*ASSIGNMENT:* Before anything else, drop the pictures; then return exactly the lines from the top of the listing through the line with "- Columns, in".
BEGIN SOURCE DATA
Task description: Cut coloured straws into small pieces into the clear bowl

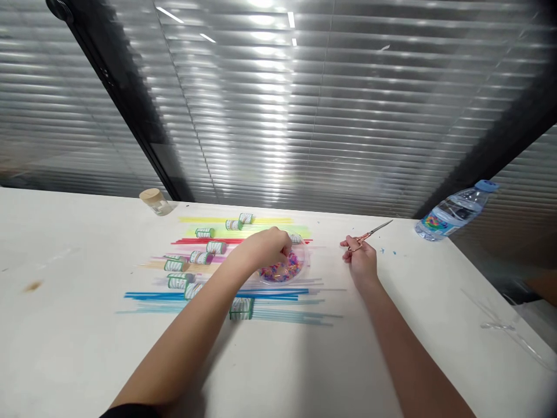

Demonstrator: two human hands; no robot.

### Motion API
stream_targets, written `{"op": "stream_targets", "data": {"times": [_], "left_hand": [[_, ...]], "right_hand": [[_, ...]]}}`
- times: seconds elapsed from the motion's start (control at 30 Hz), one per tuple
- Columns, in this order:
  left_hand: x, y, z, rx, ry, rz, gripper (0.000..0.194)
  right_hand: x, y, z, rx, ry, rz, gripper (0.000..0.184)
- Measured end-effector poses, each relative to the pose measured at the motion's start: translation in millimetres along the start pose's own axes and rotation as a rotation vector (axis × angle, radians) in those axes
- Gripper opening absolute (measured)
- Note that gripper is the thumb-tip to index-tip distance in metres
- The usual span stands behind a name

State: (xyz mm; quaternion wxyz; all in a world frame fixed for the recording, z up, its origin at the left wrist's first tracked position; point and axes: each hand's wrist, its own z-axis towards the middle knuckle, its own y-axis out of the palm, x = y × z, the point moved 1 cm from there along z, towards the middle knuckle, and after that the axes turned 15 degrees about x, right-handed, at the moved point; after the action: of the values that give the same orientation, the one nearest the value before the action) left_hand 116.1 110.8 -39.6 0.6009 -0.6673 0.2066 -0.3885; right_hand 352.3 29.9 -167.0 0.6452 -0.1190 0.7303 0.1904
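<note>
My left hand (266, 247) reaches over a clear round dish (284, 270) filled with small multicoloured pieces, its fingers curled down at the dish's far rim; what they pinch is hidden. My right hand (360, 257) rests on the white table (78, 325), closed on small rose-gold scissors (371, 234) whose blades point up and to the right. Long coloured straws (226, 295) lie in rows under and left of the dish, blue nearest, then red, green and yellow. Several green-and-white thread spools (216, 247) sit among them.
A small glass jar with a wooden lid (155, 201) stands at the table's back left. A plastic water bottle (456, 211) lies at the back right edge. A clear plastic item (509, 328) lies near the right edge. Window blinds rise behind the table.
</note>
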Motion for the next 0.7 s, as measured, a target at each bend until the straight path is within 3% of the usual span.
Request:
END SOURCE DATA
*EXERCISE OUTPUT:*
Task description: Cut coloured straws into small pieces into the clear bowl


Demonstrator: two human hands; no robot.

### Motion API
stream_targets, written `{"op": "stream_targets", "data": {"times": [_], "left_hand": [[_, ...]], "right_hand": [[_, ...]]}}`
- times: seconds elapsed from the motion's start (control at 30 Hz), one per tuple
- Columns, in this order:

The response to this exercise is finished.